Task item> Say how many of the lines below include the word "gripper", and write nothing else.

Information shown>

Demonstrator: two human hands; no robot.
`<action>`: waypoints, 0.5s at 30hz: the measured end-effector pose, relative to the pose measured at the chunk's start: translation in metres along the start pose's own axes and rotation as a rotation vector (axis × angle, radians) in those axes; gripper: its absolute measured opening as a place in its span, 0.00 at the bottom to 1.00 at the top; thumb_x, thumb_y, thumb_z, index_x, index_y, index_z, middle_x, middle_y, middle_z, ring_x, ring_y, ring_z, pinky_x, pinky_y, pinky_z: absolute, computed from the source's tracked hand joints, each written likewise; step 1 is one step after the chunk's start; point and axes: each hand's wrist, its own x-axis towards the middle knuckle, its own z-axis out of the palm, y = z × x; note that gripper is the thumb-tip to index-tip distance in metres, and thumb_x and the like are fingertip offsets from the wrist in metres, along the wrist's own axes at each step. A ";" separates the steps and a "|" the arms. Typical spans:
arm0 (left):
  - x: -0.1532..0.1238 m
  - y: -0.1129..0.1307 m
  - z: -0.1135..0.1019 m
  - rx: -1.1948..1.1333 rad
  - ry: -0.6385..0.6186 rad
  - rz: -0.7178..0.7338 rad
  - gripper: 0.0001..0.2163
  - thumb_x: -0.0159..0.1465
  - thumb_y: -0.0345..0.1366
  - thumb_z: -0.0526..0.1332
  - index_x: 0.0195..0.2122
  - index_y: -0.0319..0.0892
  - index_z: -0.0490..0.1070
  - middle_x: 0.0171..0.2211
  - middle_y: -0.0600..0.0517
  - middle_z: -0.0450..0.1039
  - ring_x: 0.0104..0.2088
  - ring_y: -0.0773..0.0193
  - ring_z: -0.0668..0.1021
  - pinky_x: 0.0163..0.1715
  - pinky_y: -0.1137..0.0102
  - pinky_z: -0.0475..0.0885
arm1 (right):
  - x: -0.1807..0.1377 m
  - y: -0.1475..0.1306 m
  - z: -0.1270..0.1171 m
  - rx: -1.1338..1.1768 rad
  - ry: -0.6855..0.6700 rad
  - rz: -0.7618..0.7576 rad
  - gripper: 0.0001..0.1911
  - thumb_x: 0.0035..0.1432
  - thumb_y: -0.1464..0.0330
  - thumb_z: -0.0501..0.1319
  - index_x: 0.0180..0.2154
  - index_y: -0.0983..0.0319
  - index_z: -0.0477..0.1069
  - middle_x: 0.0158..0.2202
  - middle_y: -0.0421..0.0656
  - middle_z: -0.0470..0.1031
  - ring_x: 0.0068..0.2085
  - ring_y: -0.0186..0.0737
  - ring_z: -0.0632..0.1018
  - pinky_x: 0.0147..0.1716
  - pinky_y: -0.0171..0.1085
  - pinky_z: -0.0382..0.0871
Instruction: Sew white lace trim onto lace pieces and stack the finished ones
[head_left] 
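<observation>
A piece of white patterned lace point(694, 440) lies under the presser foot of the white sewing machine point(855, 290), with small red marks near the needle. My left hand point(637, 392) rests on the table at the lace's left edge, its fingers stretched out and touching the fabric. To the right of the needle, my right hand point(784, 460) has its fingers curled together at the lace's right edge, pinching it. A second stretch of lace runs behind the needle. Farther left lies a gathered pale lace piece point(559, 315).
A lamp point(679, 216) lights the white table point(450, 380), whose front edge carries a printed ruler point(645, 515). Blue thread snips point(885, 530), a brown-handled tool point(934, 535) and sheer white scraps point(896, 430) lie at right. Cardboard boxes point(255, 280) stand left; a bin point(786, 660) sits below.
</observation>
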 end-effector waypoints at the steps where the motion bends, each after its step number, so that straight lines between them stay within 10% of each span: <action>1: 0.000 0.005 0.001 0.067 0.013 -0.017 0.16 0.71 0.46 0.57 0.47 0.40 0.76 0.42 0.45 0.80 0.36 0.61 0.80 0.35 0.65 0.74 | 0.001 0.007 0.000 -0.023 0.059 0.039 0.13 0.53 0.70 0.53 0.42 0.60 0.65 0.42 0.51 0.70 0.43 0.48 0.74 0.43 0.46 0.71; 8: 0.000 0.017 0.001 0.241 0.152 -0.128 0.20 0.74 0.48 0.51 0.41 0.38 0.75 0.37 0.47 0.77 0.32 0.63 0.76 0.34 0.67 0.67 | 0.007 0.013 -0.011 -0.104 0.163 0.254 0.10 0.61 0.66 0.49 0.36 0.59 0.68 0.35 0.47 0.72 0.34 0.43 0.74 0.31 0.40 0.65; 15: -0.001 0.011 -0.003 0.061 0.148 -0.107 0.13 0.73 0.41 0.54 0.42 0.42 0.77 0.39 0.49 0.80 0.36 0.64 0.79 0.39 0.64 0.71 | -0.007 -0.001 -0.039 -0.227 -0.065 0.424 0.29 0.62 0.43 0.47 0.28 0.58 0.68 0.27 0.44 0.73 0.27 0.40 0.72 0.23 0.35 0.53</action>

Problem solution> 3